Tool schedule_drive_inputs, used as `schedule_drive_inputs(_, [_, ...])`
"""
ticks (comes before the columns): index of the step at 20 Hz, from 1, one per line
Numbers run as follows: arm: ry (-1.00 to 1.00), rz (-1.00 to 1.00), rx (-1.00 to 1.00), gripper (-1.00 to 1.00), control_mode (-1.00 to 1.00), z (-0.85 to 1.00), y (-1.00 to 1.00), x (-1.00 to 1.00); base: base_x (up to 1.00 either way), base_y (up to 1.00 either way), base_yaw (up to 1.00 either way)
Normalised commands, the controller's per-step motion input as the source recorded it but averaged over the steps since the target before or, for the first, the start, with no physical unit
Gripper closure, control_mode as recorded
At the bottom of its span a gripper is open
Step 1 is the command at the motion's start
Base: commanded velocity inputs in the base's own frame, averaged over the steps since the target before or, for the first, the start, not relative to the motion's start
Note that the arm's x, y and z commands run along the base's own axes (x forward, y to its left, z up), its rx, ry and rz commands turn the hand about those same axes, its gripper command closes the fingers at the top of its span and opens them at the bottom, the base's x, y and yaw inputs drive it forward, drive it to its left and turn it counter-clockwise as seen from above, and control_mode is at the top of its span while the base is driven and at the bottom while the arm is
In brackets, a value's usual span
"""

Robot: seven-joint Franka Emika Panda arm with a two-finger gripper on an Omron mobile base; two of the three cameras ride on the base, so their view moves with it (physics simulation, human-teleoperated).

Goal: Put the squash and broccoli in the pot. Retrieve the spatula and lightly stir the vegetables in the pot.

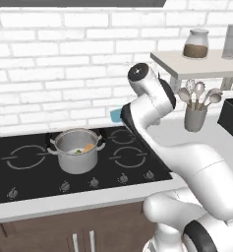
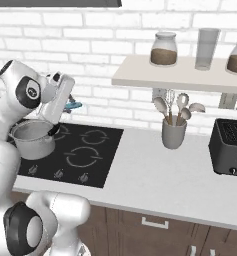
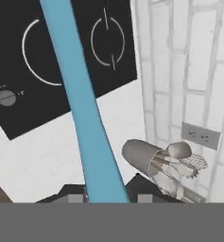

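Spatula (image 3: 82,118) sits clamped between the narrow jaws of the pincer (image 3: 106,191), raised above the stove (image 1: 34,172) to the right of the pot (image 1: 77,150). Squash (image 1: 89,147) and broccoli (image 1: 78,151) already lie inside the pot. Risk: the long blue handle may swing into the pot rim on the way over, or slip from the thin grip while stirring.
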Motion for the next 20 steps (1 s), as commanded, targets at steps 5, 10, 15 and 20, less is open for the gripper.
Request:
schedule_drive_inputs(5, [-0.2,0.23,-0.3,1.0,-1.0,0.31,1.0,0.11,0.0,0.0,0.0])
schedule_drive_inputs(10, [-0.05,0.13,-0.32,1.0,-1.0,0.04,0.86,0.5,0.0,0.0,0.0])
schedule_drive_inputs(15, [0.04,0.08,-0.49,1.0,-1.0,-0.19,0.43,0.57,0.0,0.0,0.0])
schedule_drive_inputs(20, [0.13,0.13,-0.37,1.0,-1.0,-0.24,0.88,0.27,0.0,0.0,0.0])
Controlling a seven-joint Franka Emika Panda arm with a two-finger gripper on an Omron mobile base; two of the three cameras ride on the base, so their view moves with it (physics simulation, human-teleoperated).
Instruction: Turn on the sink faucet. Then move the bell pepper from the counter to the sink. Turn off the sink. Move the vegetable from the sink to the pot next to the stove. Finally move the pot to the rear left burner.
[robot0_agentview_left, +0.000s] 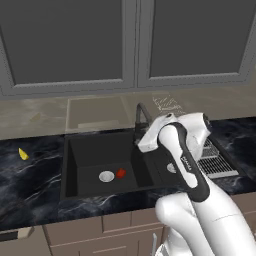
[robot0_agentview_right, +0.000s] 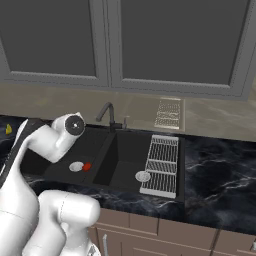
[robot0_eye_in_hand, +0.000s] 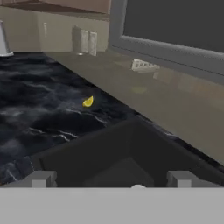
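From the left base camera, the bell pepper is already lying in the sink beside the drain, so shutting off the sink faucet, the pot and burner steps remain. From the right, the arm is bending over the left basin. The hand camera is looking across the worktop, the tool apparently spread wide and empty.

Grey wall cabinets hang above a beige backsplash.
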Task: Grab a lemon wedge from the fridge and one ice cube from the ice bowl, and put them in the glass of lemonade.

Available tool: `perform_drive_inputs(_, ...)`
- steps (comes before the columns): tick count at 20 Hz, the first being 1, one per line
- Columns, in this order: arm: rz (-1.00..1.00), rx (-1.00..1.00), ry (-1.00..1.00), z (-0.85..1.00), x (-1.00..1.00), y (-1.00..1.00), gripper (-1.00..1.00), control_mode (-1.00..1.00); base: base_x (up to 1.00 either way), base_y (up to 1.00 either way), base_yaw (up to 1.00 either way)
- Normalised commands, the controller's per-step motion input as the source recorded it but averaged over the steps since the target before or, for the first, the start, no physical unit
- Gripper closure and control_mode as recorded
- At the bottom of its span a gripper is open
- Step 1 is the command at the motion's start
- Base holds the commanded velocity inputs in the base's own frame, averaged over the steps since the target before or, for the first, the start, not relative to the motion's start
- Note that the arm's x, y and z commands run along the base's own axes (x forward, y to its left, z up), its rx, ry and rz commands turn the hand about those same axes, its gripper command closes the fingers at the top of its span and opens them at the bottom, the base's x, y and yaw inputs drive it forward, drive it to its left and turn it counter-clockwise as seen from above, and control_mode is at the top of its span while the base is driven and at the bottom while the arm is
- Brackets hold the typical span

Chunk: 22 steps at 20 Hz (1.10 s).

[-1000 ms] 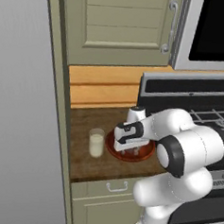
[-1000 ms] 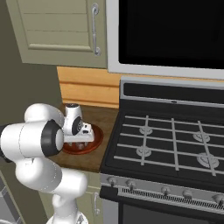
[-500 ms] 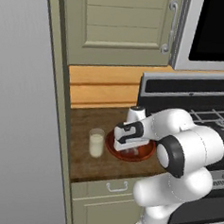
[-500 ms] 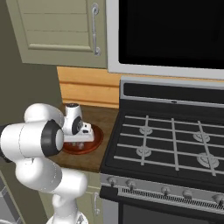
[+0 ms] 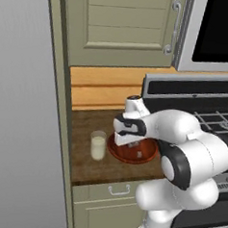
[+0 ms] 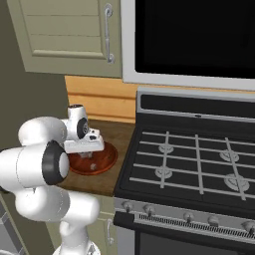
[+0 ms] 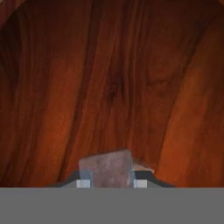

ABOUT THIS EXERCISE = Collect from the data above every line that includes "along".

RESPONSE TO THE TASK =
Note that the arm's x, y and z commands run along the base's own axes (x forward, y to its left, z up), its rx, ry and rz commands turn the hand about those same axes, its gripper command closes the fingers at the top of its span and opens them at the bottom, the base's x, y and yaw inputs drive it forward, drive it to its left and turn it counter-clockwise as seen from above, and control_mode is at the top of its span while the base is driven and at the bottom while the arm is
- Note that the arm's x, y and z commands run along the base's own axes (x forward, y to its left, z up), its rx, ry and rz commands turn the hand about those same axes, its gripper command closes the fingers at the top of its span and opens them at the bottom, the base's x, y and yaw inputs drive it forward, drive it to its left and turn it counter-clockwise as seen from above, and control_mode is at the top of its span while the base is driven and at the bottom while the arm is

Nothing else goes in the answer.